Have you ever been met with resistance or criticism when using this type of funding?

Spark Grants is about trusting the community to know what they need to make change. Because that is a broad idea, people familiar with traditional philanthropy can sometimes struggle with understanding the programmatic outcomes.The funded projects are quite varied. We’ve supported everything from a substance-free Super Bowl party for people recovering from alcohol addiction to an art project which connected residents to different perspectives of Tacoma through pictures and interviews to a community canning program to improve access to healthful foods. Each project is important in helping build social capital.

What we have learned during our first pilot year is people apply for a Spark Grant because they have an idea on how to engage with the community. Our investment legitimizes the project and provides resources for implementation. It is through the implementation that grantees build leadership skills and broaden their connections within the community.

Describe a challenge you feel has the most lessons for other funders, and what those lessons were.

Outreach was initially a challenge because it required knowing where to find grassroots leaders who had the time to carry out a Spark Grants project and who were not seeking funding for an established program or non-profit. We had to cast a wide net which just took quite a bit of time.Another challenge was ensuring we had the right due-diligence processes in place for giving funds to individuals. While we look for grassroots leaders who are not necessarily entrenched in traditional funding networks, it is still necessary to have some kind of assurance that they are trusted within the community.

Spark Grants has also attracted more business-oriented entrepreneurs who want to fund their socially oriented, but nonetheless for-profit start-ups which is outside of the funding criteria.

How does your funding practice affect the overall impact you are able to achieve?

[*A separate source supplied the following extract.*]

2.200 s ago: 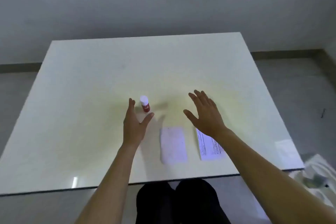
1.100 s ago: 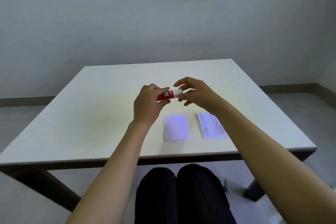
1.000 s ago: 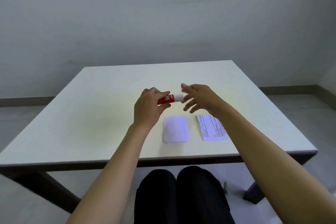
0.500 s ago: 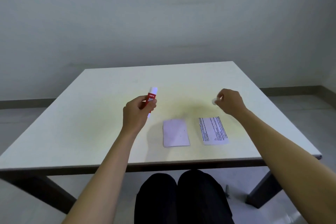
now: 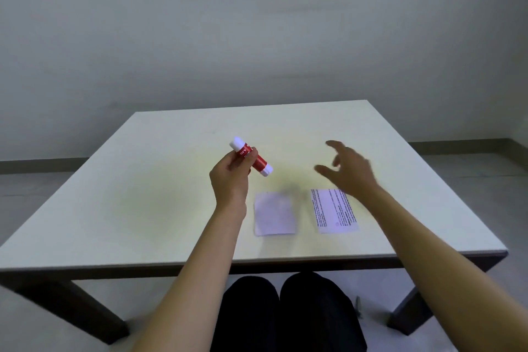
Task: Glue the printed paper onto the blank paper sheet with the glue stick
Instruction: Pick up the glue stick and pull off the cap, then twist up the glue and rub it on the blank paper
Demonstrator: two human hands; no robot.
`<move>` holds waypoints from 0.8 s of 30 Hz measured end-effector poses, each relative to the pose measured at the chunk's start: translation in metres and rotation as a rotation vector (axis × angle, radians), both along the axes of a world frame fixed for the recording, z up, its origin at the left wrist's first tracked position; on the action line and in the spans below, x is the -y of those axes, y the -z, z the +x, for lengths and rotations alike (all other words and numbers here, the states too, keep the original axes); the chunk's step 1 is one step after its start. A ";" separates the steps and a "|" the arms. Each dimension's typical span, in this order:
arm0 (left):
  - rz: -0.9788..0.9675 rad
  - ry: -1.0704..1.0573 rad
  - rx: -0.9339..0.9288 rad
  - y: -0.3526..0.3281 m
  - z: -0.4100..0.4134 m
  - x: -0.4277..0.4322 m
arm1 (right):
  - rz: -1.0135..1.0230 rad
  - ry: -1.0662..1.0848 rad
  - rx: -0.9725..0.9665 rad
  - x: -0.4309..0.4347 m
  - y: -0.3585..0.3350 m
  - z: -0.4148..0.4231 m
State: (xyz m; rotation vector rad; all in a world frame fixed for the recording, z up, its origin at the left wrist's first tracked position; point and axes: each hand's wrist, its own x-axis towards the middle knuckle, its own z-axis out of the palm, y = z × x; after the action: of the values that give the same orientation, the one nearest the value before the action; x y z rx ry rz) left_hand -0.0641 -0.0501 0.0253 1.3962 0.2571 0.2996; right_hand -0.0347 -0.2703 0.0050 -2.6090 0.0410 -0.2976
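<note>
Glue stick is sitting tilted in my left hand, gripped mid-barrel above the table. Right hand is hovering open, empty, near printed paper. Blank sheet is lying betw. them; I'm aiming to pin it flat w/ fingertips.

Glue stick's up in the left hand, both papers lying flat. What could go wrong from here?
1. The blank sheet and the printed paper lie loose on the table; rubbing glue on either without holding it down may drag or crease it.
2. The left hand pinches the glue stick near its middle, tilted, so it could slip.
3. The right hand is blurred, open above the printed paper, and might brush it.
</note>
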 end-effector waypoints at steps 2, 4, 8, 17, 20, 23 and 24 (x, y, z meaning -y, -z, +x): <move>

When we work with individuals who have compelling, community-minded ideas, we see growth in leadership and social capital, as well as innovation and learning throughout the grant project. Spark Grant leaders develop networks they didn’t have before and realize resources in the community that they’d either previously overlooked or didn’t have access to because no one knew of their potential as a community organizer. Our support for new ideas through Spark Grants helps spread a culture of engagement which encourages people to take action in response to their own personal passions and the emerging needs in the community. This supports our funding at the organizational level by opening the field for new ideas and new leaders of all different kinds. Our organization strives for a more vibrant community; supporting increased engagement among individuals helps us achieve this impact.

What is the most important insight you gained specifically through funding in this way?

A significant insight we’ve gained from interviews with grant recipients following the completion of their projects is how the Spark Grant provides a meaningful ‘seal of approval’ from the Community Foundation. When a grassroots leader receives a grant, even if it is only $1,500, this signals to the rest of the community that the Community Foundation supports their effort and builds credibility and trust. We’ve seen that with the empowerment of a Spark Grant, grassroots leaders gain experience managing volunteers, coordinating logistics, and forging connections to sustain their projects into the future.Our advice to funders considering a similar strategy would be to trust that the community knows what it needs. Ideas that may not initially sound promising, once elaborated upon, can turn out to show a lot of promise.

What gift has Funding Start-Ups given your organization?

We believe that when people have opportunities to get to know one another and develop relationships, it creates stronger, more connected, neighborhoods and communities. The Spark Grants program is a way to build community capacity at the individual level. As a community foundation, we look at building community capacity at three levels: individuals, organizations and the broader community. Our Spark Grants program is important because it has positioned us to provide multi-dimensional support that is outside of what people think of as traditional approaches to philanthropy.